How did you first start Gentemstick?
I was a pro snowboarder. I was thinking about board shapes and the evolution of other equipment, thinking about what could make snowboarding better. Before that, I was doing random work to make enough money to live a snow and surf bum life. My priority was to be close to the snow or surf, and not the amount of money I could make. I needed a board that worked right for me. In the beginning of snowboarding, people were making boards that they wanted to ride, not boards that were easy to sell. When snowboarding started to emerge and skiing started to decline in the late 1980s, the ski industry got into snowboard production and started to make mass-produced boards from know-how they acquired from ski-making. How snowboarders wanted to ride or how they wanted to turn wasn’t the focus; the purpose was lost, but it helped get more people on the snow. Just like anything else, there’s light and shadow. Those ski-like snowboards played a big role in making snowboarding popular, however, it also made snowboarding lose its identity and culture. There were many people getting injured because of poor design. The same thing applies to the software side of things. Ski resorts were originally designed for skiers, and competitions were based on the existing ski event framework. The originality of snowboarding was lost and I think it’s still pretty much the same today. Anyway, my goal was to put snowboarding culture back in the hands of snowboarders, and my means to do it was through board design. I was motivated to start Gentemstick because I wanted to make boards that I wanted to ride, and because I was hoping to save a culture that was almost lost through my board-making. It wasn’t easy. All the factories back then weren’t even asking what kind of board I wanted to make, but wanted to know if I could afford their MOQ [minimum order quantity] of 2,000 boards. But what I realized while visiting the factories was that the most important thing was to find the right engineer that was able to materialize the shaping ideas I had in my mind. Eventually, everything turned out and I was finally able to start my own brand, Gentemstick, in 1998.
Gentemstick seems to have somewhat of a cult-like following. What makes your boards so unique?
They’re different from skateboards and also different from surfboards. Also different from skis. They’re not made to win a competition, but has been shaped to purely and freely glide on the snow.

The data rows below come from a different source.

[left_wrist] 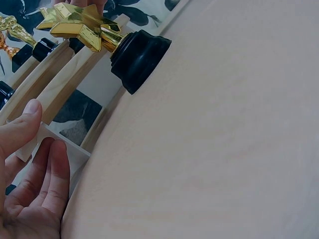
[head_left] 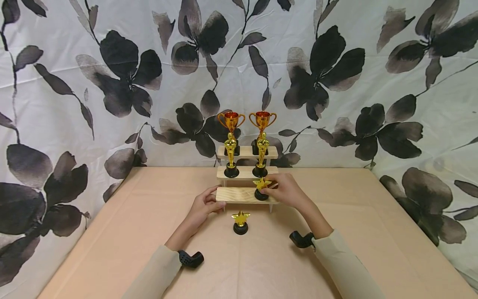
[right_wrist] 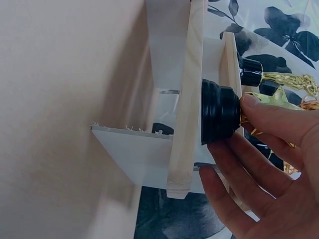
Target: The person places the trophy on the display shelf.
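A three-step wooden display stand (head_left: 235,195) stands on the table. My left hand (head_left: 201,209) holds the left end of its lowest step, thumb on the wood and fingers around the white side panel (left_wrist: 75,152). At the right end of that step, my right hand (head_left: 289,191) pinches a gold star trophy (head_left: 262,183) between thumb and fingers. The trophy's black base (right_wrist: 219,112) is right at the step's top surface. In front of the stand, a second star trophy (head_left: 240,224) stands upright on the table.
Two gold figure trophies (head_left: 231,158) (head_left: 262,158) stand on the middle step. Behind them, two orange-gold cups (head_left: 231,120) (head_left: 263,119) with handles are on the top step. A floral cloth (head_left: 239,62) hangs behind the peach-coloured table (head_left: 149,191).
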Demonstrator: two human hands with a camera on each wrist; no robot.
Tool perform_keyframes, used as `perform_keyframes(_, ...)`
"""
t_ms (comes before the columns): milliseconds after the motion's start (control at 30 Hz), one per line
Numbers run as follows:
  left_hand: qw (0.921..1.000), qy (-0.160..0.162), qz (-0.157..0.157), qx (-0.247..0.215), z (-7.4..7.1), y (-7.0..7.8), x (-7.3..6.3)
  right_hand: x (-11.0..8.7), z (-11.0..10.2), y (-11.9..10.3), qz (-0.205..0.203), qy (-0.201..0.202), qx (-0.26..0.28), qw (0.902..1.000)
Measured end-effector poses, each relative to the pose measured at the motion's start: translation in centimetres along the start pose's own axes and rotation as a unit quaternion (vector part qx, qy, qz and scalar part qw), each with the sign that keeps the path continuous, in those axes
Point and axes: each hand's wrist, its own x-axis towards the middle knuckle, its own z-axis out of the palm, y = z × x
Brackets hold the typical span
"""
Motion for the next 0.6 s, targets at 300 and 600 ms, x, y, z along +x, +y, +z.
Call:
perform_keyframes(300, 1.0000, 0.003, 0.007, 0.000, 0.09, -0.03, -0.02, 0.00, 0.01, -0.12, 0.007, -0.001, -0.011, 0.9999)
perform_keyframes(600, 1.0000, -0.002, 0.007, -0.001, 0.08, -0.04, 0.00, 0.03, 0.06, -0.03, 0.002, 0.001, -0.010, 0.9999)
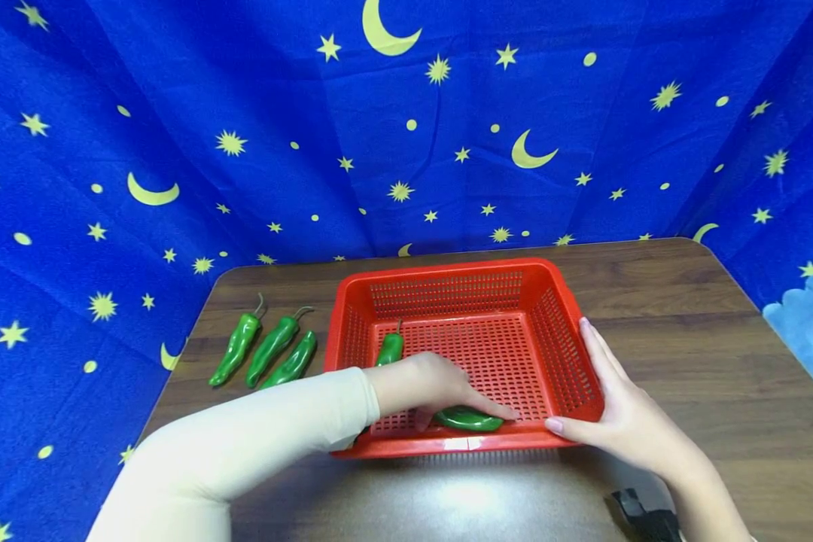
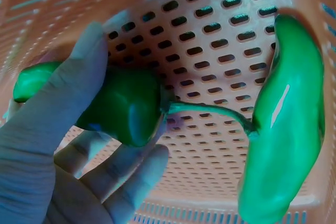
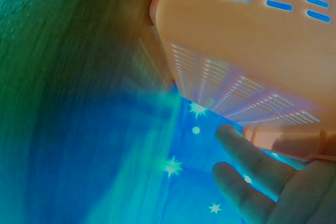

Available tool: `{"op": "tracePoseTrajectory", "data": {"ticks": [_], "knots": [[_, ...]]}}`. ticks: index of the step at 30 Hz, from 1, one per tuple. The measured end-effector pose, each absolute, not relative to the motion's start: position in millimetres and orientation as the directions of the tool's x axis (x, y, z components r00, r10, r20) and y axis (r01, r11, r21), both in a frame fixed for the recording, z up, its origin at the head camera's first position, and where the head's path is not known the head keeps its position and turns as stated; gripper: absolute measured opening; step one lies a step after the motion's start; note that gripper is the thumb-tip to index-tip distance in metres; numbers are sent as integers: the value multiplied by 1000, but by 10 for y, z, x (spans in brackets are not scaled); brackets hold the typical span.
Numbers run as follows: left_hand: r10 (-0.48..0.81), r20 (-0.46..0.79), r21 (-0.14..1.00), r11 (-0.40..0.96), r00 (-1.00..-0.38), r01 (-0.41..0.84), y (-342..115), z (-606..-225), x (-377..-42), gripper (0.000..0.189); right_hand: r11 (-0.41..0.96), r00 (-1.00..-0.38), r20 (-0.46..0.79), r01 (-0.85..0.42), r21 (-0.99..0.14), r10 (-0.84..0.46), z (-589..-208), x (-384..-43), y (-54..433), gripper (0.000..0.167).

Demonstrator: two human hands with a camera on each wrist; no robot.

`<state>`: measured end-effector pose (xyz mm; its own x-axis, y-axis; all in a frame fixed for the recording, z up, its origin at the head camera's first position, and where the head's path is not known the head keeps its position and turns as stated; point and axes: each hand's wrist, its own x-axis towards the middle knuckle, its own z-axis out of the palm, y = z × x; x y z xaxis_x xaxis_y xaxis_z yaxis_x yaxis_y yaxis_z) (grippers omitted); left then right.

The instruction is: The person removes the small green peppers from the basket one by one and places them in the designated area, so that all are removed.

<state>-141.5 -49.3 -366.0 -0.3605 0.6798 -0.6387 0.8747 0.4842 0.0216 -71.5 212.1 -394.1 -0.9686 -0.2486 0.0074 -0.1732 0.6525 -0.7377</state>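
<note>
My left hand (image 1: pixel 440 384) reaches into a red plastic basket (image 1: pixel 447 267) and holds a green chili pepper (image 1: pixel 470 418) near the front wall. In the left wrist view its thumb lies over the pepper (image 2: pixel 123 106) with the fingers beneath, and the stem points toward a second green pepper (image 2: pixel 286 119). That second pepper (image 1: pixel 390 348) lies at the basket's left side, partly hidden by my forearm. My right hand (image 1: pixel 623 418) rests on the front right corner, thumb at the front rim and straight fingers along the outer right side.
Three green peppers lie on the wooden table (image 1: pixel 677 324) left of the basket: a left one (image 1: pixel 235 350), a middle one (image 1: pixel 272 350) and a right one (image 1: pixel 293 363). A blue cloth (image 1: pixel 467 113) with moons and stars hangs behind. A black strap (image 1: pixel 644 516) sits by my right wrist.
</note>
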Motion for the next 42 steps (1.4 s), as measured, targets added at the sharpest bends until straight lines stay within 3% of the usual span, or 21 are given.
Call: {"op": "tracePoseTrajectory", "data": {"ticks": [6, 11, 22, 31, 42], "knots": [[671, -637, -13, 482, -379, 876, -482, -3687, -1401, 138, 664, -968, 15, -182, -725, -249, -3931, -717, 2113, 130], [671, -629, 32, 528, -393, 849, -488, -3728, -1408, 135, 690, -968, 24, -196, -697, -250, -3934, -713, 2112, 130], [671, -566, 39, 603, -480, 797, -482, -3696, -1476, 137, 680, -967, 22, -194, -707, -254, -3944, -710, 2130, 129], [652, -517, 98, 689, -555, 718, -536, -3452, -1598, 135, 694, -969, -3, -175, -698, -248, -3922, -707, 2121, 127], [718, -354, 329, 695, -600, 639, -757, -3108, -1759, 129, 685, -967, -3, -177, -707, -253, -3913, -713, 2114, 128]]}}
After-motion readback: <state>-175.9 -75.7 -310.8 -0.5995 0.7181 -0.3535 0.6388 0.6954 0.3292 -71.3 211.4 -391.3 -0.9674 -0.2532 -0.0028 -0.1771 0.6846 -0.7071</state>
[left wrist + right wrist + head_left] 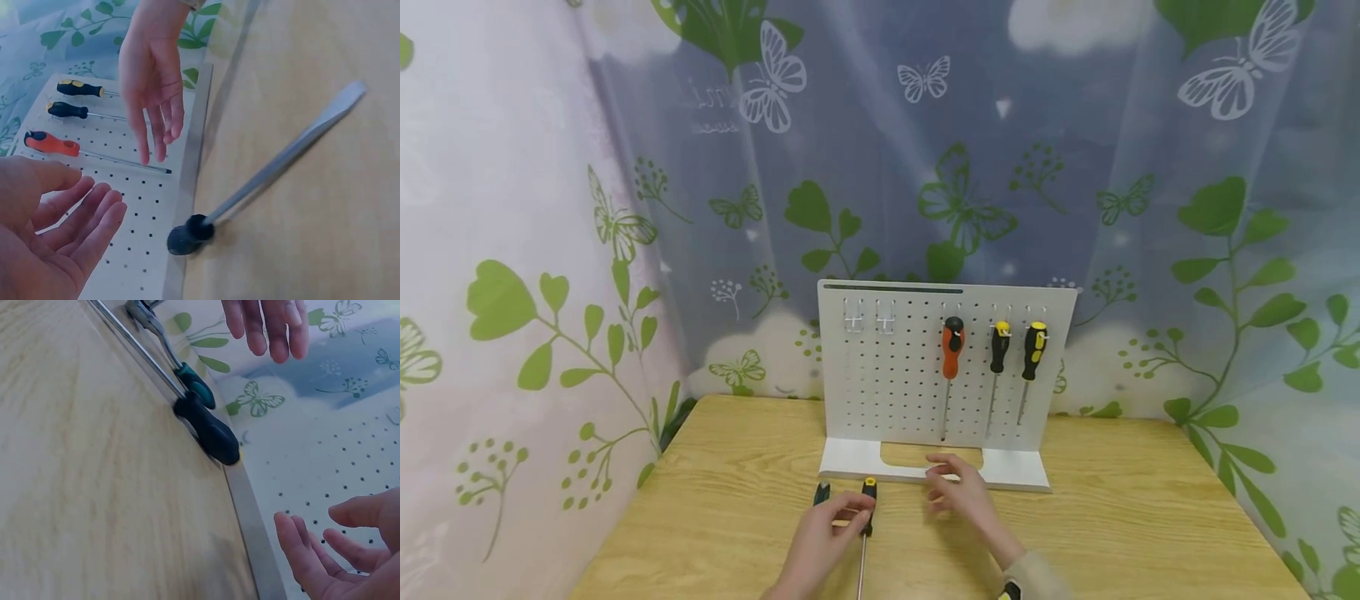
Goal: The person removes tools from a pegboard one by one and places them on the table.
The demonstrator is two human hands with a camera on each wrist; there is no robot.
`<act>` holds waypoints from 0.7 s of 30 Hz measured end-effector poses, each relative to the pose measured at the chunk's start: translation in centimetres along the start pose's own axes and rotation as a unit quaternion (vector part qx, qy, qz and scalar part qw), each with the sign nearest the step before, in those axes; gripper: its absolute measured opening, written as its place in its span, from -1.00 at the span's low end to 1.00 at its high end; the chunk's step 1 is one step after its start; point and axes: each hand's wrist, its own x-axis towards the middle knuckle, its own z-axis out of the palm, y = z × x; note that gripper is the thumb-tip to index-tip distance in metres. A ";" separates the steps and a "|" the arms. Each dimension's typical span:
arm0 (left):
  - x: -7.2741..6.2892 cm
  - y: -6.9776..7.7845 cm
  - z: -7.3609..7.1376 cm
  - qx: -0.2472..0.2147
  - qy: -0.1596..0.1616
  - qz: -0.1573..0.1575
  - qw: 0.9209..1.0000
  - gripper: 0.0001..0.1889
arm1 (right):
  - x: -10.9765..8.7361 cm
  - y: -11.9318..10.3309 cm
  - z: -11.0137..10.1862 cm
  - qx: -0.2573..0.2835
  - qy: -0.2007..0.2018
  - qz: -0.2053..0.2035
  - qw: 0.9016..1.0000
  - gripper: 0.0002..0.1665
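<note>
Left hand wide and relaxed, near black screwdriver on wooden surface, handle toward 12 o'clock, right hand likewise wide at left's 2 o'clock, pegboard at 12.

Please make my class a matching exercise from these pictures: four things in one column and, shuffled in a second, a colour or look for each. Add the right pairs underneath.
Column 1
1. Pegboard
2. Table
3. Leftmost hanging screwdriver (head view)
4. Tabletop screwdriver

Column 2
A. Black handle with a yellow end
B. White, with rows of small holes
C. Orange and black handle
D. Yellowish brown, with wood grain

Right pairs: 1-B, 2-D, 3-C, 4-A
</note>
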 end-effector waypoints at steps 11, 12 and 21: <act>4.1 1.1 0.0 -0.036 0.021 0.047 0.998 -0.78 | 1.8 -2.4 -3.3 -0.020 0.073 -0.024 0.997 -0.56; 4.5 1.2 0.0 -0.040 0.023 0.048 0.998 -0.78 | 2.0 -2.7 -3.6 -0.024 0.074 -0.028 0.997 -0.55; 7.9 1.4 1.2 -0.020 0.021 0.070 0.997 -0.74 | 3.4 -4.8 -4.9 -0.050 0.085 -0.079 0.992 -0.47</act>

It’s not that they’re unique, but I guess it’s mine and my friends’ passion to make a design to synchronize with the nature that has fascinated like-minded snow-riders’ hearts.
Which is your favorite board model and why?
I love each and every shape that I can physically ride, but if I had to pick one out of them all, it would be the TT model. The way it allows me to ride, solid and sharp carving, smooth release of tail and versatility of riding. It might be a tricky board to handle sometimes, but when the conditions aligns, its performance is one and only.